Notes to Consolidated Financial Information
June 30, 1999
Note 1 - Nature of Operations and Basis of Presentation
These consolidated financial statements are the continuing financial
statements of Voice Mobility International, Inc. ("VMII"), a non-operating
Nevada corporation, formed October 2, 1997, the common stock of which trades on
the Over the Counter Bulletin Board. On June 24, 1999, VMII acquired all of the
outstanding common stock of Voice Mobility Inc. ("VMI"), a Canadian company,
engaged in the development of unified voice messaging software. After the
acquisition, the accounting entity continued under the name of Voice Mobility
Inc. [Voice Mobility International, Inc. and Voice Mobility Inc are collectively
referred to as the "Company".]
A) Pursuant to share purchase agreements dated April 1, 1999 and June 24,
1999, the stakeholders of VMI acquired 8,293,000 shares of VMII common stock and
the right to acquire an additional 6,600,000 shares of VMII common stock in
exchange for $200,000 and all the capital stock of VMI. As a result of this
transaction, the shareholders of VMI effectively acquired 14,893,000 common
stock of VMII which represents a controlling interest of approximately 96%. This
transaction is considered an acquisition of VMII (the accounting
subsidiary/legal parent) by VMI (the accounting parent/legal subsidiary) and has
been accounted for as a purchase of the net assets of VMII by VMI in these
consolidated financial statements because VMII had no business operations or
operating assets at the time of acquisition. Accordingly, this transaction
represents a recapitalization of VMI, the legal subsidiary.

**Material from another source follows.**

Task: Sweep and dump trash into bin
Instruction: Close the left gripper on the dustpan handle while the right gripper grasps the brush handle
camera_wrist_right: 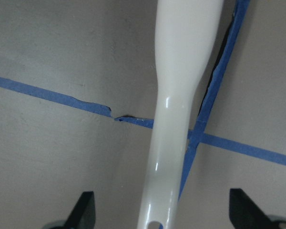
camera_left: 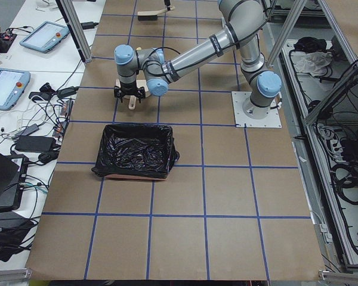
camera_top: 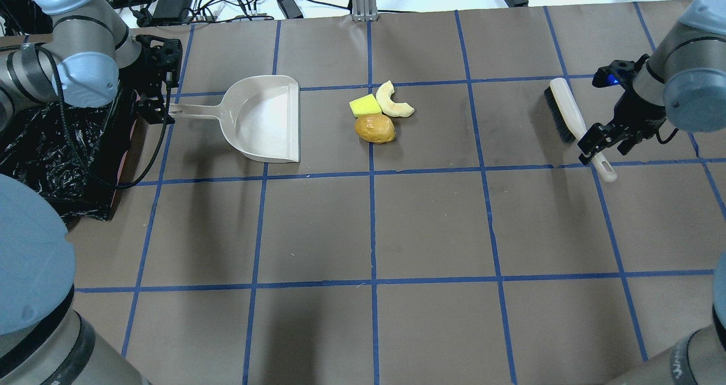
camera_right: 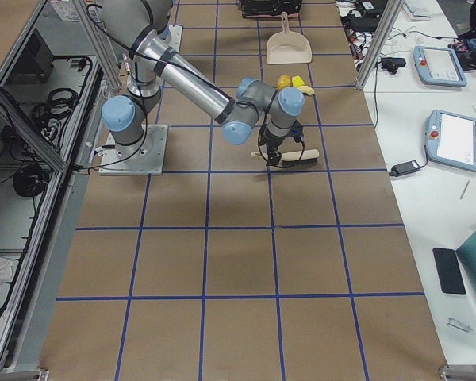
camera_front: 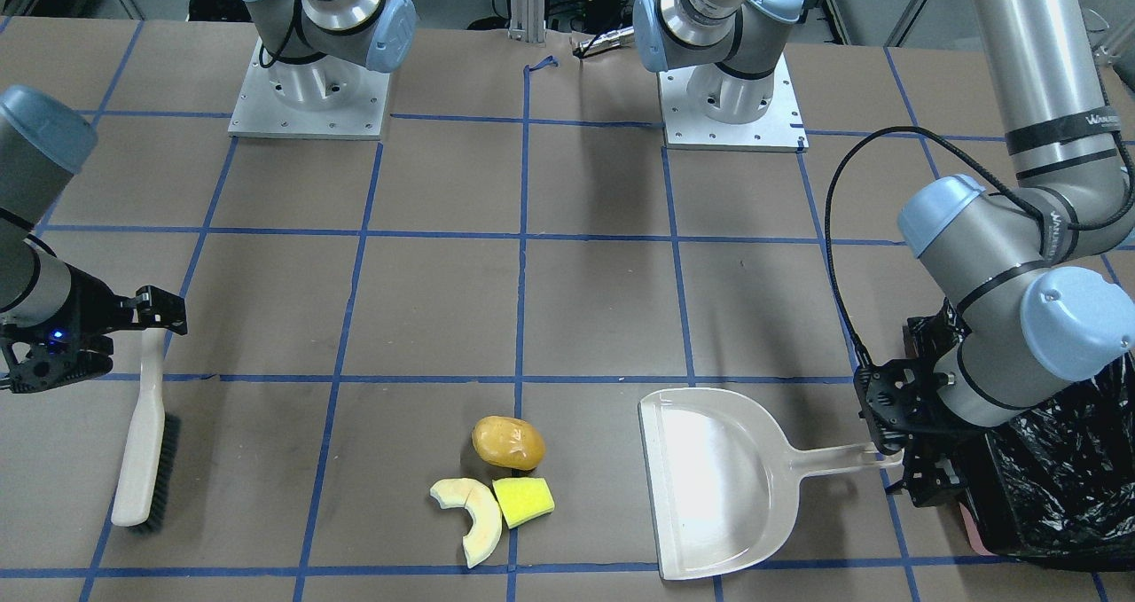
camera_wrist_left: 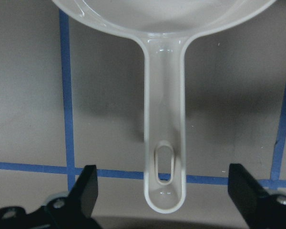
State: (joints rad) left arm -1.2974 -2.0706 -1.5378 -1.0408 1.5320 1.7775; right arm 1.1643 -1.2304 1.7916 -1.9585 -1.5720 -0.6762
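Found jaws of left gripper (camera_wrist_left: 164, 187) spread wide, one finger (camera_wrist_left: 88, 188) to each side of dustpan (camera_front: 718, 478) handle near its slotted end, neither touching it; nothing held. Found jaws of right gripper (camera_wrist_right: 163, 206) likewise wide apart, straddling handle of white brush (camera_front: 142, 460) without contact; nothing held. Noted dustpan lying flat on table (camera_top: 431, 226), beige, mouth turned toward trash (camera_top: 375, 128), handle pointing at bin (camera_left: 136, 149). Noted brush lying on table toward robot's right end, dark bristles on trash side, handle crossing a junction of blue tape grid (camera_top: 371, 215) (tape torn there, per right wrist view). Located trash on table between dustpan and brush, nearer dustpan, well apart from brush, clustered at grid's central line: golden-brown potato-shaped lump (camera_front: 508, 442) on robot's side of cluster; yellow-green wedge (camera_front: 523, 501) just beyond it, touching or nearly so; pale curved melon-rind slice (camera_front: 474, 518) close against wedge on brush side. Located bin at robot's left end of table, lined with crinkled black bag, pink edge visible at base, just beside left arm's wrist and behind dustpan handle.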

These consolidated financial statements are issued under the name of VMII,
but are a continuation of the financial statements of the accounting acquirer,
VMI. VMI's assets and liabilities are included in the consolidated financial
statements at their historical carrying amounts. Operating results to June 24,
1999, are those of VMI as, at June 24, 1999, VMII had no assets and no
liabilities. For purposes of this acquisition, the fair value of the net assets
of VMII of $-0- is ascribed to the 578,750 previously outstanding common shares
of VMII deemed to be issued in the acquisition.
B) At August 30, 1998, Acrex Ventures Inc. ("Acrex"), an inactive public
company trading on the Vancouver Stock Exchange, filed an application to the
Vancouver Stock Exchange to approve the 100% acquisition of VMI. Acrex had been
financing VMI's operations through a series of promissory notes to VMI since
December, 1997, when Acrex and VMI initially agreed to the acquisition. On March
31, 1999, the share acquisition agreement between Acrex and VMI pursuant to
which Acrex would acquire 100% of the capital stock of VMI expired.

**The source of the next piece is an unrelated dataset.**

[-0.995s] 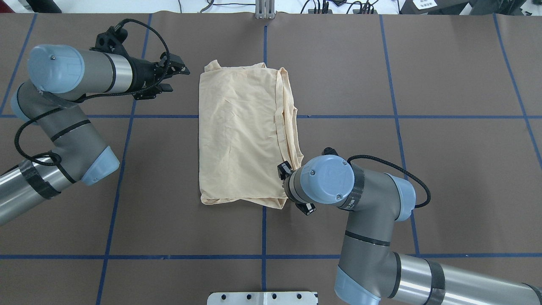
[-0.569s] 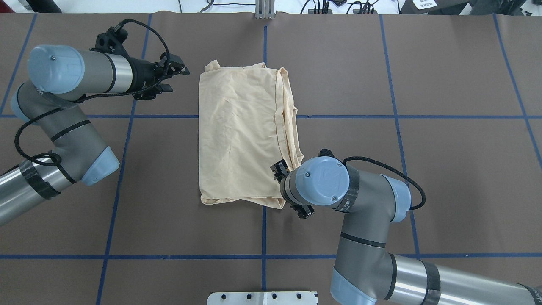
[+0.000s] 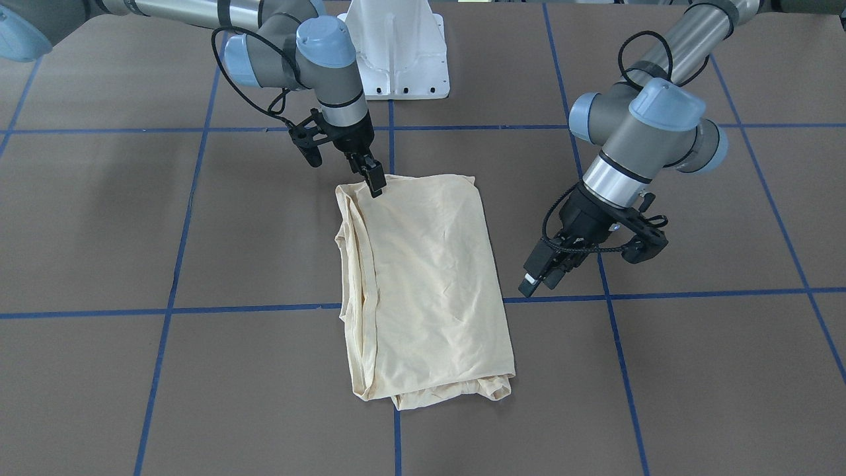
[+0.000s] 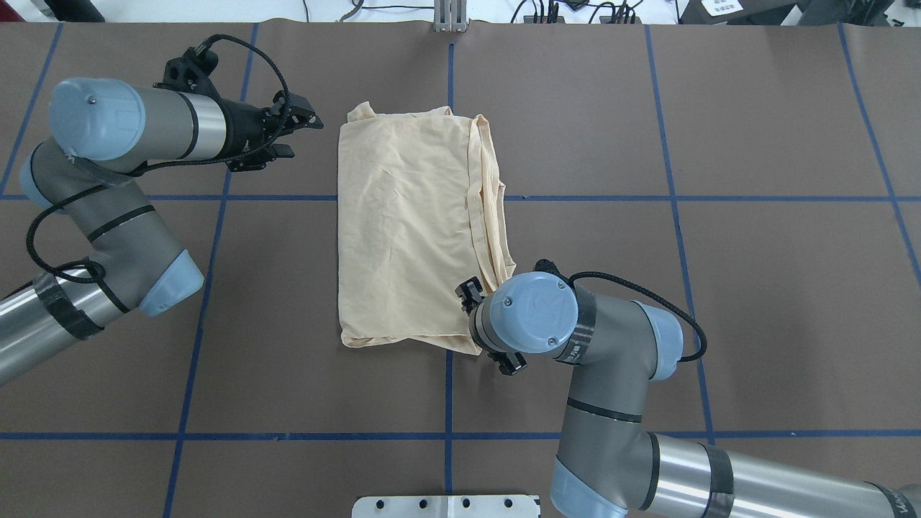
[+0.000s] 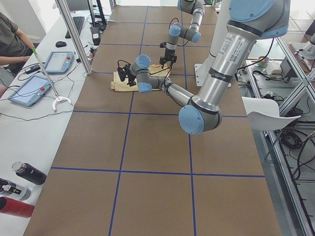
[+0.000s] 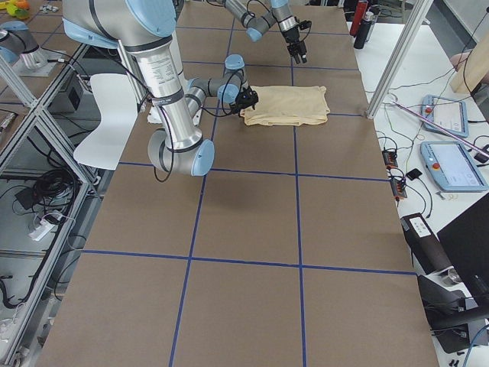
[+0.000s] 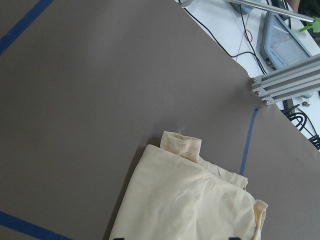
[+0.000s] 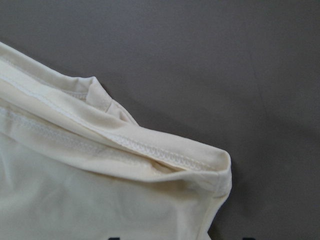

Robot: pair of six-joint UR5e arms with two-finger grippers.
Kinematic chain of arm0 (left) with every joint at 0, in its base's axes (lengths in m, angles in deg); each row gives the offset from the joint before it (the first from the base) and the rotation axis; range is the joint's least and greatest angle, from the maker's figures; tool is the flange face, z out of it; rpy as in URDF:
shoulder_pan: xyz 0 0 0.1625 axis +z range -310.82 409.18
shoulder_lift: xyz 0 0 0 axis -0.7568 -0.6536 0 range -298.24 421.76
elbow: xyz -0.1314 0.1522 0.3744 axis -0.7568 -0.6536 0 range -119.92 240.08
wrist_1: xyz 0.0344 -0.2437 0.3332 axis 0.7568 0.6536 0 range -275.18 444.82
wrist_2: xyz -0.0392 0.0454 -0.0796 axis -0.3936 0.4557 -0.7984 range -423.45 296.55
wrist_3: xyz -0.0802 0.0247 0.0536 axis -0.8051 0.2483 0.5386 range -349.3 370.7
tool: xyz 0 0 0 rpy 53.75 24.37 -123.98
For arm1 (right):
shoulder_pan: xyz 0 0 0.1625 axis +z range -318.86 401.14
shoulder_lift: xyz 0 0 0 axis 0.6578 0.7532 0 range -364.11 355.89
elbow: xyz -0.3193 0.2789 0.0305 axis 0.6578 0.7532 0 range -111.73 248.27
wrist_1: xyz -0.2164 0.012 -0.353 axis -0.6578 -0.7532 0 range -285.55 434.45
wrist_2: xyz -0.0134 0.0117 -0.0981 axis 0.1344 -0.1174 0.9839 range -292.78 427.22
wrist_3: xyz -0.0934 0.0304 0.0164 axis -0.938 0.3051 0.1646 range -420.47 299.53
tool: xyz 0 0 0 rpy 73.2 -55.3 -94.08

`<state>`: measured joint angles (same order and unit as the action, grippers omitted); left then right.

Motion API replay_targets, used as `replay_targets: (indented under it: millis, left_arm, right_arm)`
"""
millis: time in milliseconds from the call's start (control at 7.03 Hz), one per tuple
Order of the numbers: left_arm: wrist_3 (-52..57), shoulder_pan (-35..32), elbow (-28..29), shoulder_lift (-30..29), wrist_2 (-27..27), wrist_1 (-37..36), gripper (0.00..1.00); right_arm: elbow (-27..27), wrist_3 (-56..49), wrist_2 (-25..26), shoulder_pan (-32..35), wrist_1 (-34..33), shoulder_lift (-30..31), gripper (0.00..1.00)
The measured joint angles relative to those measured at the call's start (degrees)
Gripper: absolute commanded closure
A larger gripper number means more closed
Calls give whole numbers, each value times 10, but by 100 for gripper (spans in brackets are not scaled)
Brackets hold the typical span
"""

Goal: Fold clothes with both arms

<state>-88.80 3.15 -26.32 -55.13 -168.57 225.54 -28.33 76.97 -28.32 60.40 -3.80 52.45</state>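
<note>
The clothes (image 4: 410,230) are one pale cream-yellow shirt, folded into a long rectangle at the table's middle, with doubled hems along its right side. No print shows. My right gripper (image 3: 373,184) points down, open, over the shirt's corner nearest the robot. In the right wrist view that corner (image 8: 215,170) lies just ahead of the fingertips. My left gripper (image 4: 296,134) hovers open, left of the shirt's far corner and apart from it. The left wrist view shows that far edge of the shirt (image 7: 190,200) below it.
The brown table cover carries blue tape lines (image 4: 450,198). The white pedestal base (image 3: 396,53) stands at the robot's side. A metal post (image 4: 450,14) and cables sit at the far edge. A person (image 5: 10,39) sits at a side desk with tablets.
My right arm has shifted leftwards, bringing its gripper further over the shirt's near right corner. The left arm and the shirt have not moved.
</note>
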Motion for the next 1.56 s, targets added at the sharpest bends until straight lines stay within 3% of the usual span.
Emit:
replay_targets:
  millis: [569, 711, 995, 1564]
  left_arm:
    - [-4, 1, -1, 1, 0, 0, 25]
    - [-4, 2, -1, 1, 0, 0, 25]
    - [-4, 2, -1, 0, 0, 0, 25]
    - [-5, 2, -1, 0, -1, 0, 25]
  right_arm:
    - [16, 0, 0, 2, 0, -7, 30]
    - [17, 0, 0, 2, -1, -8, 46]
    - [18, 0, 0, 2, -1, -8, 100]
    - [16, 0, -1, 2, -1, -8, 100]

VMII assumed Acrex's promissory note receivables from VMI and all amounts
payable to the investors of Acrex. The terms of the agreements between Acrex and
the investors in Acrex were essentially equal to the corresponding agreements
between VMII and those same investors. VMII's offer to the investors of Acrex
specifies the grandfathering of the "Acrex Subscription Agreements" whereby the
identical number of shares in VMII were issued for the funds subscribed; and the
warrants to purchase additional shares of VMII's common stock were translated
from Cdn$0.50 and Cdn$0.75 to US$0.35 and $US0.50 respectively, reflecting the
exchange rate between the currencies.
VMI's loans from Acrex were assigned to VMII in consideration for warrants
to purchase 4,793,000 shares of VMII's common stock that were components of the
Acrex Subscriptions Agreements. The right on the part of Acrex investors for
common shares and common share purchase warrants were replaced by similar shares
of common and warrants to purchase common stock of VMII and the pricing of the
shares and warrants were based on the last trading of Acrexs stock which was
"fair value" at that time. The VMII acquisition is essentially a replacement of
the Acrex acquisition. Loans advanced by Acrex were accordingly settled.
<PAGE>
C) By an agreement dated March 26, 1999 Maritime Tel & Tel Limited (MTT),
Acrex, and VMI agreed to recognize the expenditures of MTT on a joint test
project to a maximum amount of Cdn$500,000 (although it was understood by the
parties to that agreement that the MTT expenditures were in excess of
Cdn$500,000). It was agreed that VMI would not be required to reimburse MTT the
Cdn$500,000. In the event that VMI became a public company or was owned by a
public company then the amount must be settled by 1,428,571 shares of the public
entity. The identical terms of that agreement were assumed by VMII.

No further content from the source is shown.